Reputation: 1153
I have been exploring the data lakehouse concept and Delta Lake. Some of its features seem really interesting. Right there on the project home page https://delta.io/ there is a diagram showing Delta Lake running on "your existing data lake" without any mention of Spark. Elsewhere it suggests that Delta Lake indeeds runs on top of Spark. So my question is, can it be run independently from Spark? Can I, for example, set up Delta Lake with S3 buckets for storage in Parquet format, schema validation etc, without using Spark in my architecture?
Upvotes: 9
Views: 1506
Reputation: 737
Yes, this is absolutely possible. We had built scalable data backend using this approach of Delta Lake, Glue data catalog, Amazon S3 and Amazon Athena. Amazon Athena can be used to query the data instead of Apache Spark.
Please refer to this blog that explains the same in detail.
Upvotes: 0
Reputation: 49724
Currently, you can use delta-rs to read and write to Delta Lake directly.
It support Rust and Python. Here is an example using Python:
You can install by pip install deltalake
or conda install -c conda-forge delta-spark
.
import pandas as pd
from deltalake.writer import write_deltalake
df = pd.DataFrame({"x": [1, 2, 3]})
write_deltalake("path/to/delta-tables/table1", df)
storage_options = {
"AWS_DEFAULT_REGION": "us-west-2",
"AWS_ACCESS_KEY_ID": "xxx",
"AWS_SECRET_ACCESS_KEY": "xxx",
"AWS_S3_ALLOW_UNSAFE_RENAME": "true",
}
write_deltalake(
"s3a://my-bucket/delta-tables/table1",
df,
mode="append",
storage_options=storage_options,
)
To remove AWS_S3_ALLOW_UNSAFE_RENAME
and concurrently write, it needs DynamoDB lock.

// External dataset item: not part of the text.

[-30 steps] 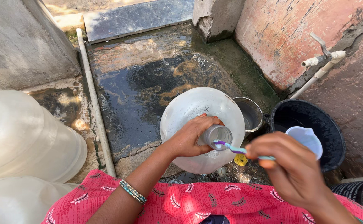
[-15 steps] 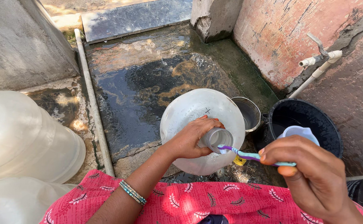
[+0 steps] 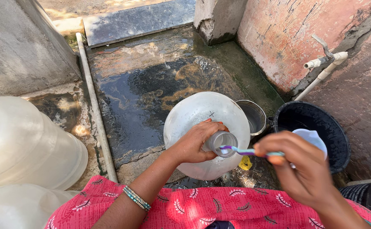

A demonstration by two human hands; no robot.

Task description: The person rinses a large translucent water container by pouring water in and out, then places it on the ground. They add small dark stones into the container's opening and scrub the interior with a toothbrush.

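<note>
A large translucent white water jug (image 3: 202,123) lies tilted on the wet ground with its neck (image 3: 223,142) toward me. My left hand (image 3: 194,142) grips the jug around that neck. My right hand (image 3: 304,169) holds a purple and teal toothbrush (image 3: 247,151), whose bristled head rests at the rim of the jug's mouth. A beaded bracelet (image 3: 136,198) circles my left wrist.
A steel pot (image 3: 253,114) stands behind the jug, beside a black bucket (image 3: 317,131) with a pale blue scoop (image 3: 310,138) in it. A tap (image 3: 325,57) juts from the pink wall. Two more white jugs (image 3: 24,144) lie at left, past a white pipe (image 3: 94,106). The stone slab (image 3: 151,85) is wet.
My right hand has drawn nearer and lower in view, still keeping the toothbrush at the jug's mouth. My left hand and the jug have stayed in place.
</note>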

Follow this GitHub ticket for more updates regarding how to set up correctly.
Upvotes: 1
Reputation: 13425
You might keep an eye on this: https://github.com/delta-io/delta-rs
It's early and currently read-only, but worth watching as the project evolves.
Upvotes: 8
Reputation: 74619
tl;dr No
Delta Lake up to and including 0.8.0 is tightly integrated with Apache Spark so it's impossible to have Delta Lake without Spark.
Upvotes: -3